◆ TASK STATEMENT
Select and reproduce each line of the listing below that bears the string "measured".

Start of INFORMATION SUPPLIED

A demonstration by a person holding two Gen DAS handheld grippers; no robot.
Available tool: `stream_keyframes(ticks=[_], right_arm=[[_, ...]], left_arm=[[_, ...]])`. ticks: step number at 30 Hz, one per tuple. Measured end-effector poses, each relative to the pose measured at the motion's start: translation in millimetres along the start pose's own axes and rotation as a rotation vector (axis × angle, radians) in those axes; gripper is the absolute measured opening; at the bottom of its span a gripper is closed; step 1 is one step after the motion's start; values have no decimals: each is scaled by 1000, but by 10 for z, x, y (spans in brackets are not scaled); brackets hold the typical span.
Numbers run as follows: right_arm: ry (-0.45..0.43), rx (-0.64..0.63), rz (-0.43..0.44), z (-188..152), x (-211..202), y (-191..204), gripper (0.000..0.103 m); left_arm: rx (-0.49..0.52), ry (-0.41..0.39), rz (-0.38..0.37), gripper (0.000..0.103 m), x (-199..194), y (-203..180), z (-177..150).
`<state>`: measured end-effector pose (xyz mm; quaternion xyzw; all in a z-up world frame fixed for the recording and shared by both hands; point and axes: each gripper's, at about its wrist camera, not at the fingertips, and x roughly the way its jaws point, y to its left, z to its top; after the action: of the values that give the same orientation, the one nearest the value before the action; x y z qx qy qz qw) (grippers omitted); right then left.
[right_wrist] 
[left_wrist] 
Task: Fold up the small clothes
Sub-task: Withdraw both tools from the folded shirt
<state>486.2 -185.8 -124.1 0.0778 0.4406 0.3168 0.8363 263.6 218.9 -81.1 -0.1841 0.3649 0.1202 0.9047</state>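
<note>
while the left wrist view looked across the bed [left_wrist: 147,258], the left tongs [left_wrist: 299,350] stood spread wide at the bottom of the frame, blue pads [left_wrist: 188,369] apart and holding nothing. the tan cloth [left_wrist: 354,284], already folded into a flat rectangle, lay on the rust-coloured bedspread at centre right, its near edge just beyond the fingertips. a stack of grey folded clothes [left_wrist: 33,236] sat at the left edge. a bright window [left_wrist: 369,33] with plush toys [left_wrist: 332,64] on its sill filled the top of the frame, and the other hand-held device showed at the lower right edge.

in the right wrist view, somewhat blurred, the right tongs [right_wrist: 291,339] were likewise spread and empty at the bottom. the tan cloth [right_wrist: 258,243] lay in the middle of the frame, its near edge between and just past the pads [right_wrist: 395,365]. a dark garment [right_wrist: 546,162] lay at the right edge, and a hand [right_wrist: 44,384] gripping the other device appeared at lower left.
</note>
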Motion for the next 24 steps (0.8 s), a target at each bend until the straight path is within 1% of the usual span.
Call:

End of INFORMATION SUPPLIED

◆ OUTPUT FOR THIS TASK
Available tool: `stream_keyframes(ticks=[_], right_arm=[[_, ...]], left_arm=[[_, ...]])`. ticks: step number at 30 Hz, one per tuple. Measured end-effector poses, each relative to the pose measured at the motion's start: translation in millimetres along the start pose's own axes and rotation as a rotation vector (axis × angle, radians) in those axes; gripper is the absolute measured opening; at the bottom of its span a gripper is closed; step 1 is one step after the motion's start; values have no decimals: each is scaled by 1000, but by 10 for z, x, y (spans in brackets are not scaled); brackets hold the typical span.
`<state>`: measured end-effector pose (xyz mm; quaternion xyzw; all in a z-up world frame fixed for the recording and shared by both hands; point and axes: each gripper's, at about its wrist camera, not at the fingertips, and x roughly the way its jaws point, y to its left, z to its top; after the action: of the values that give the same orientation, the one nearest the value before the action; x y z qx qy qz qw) (grippers omitted); right then left.

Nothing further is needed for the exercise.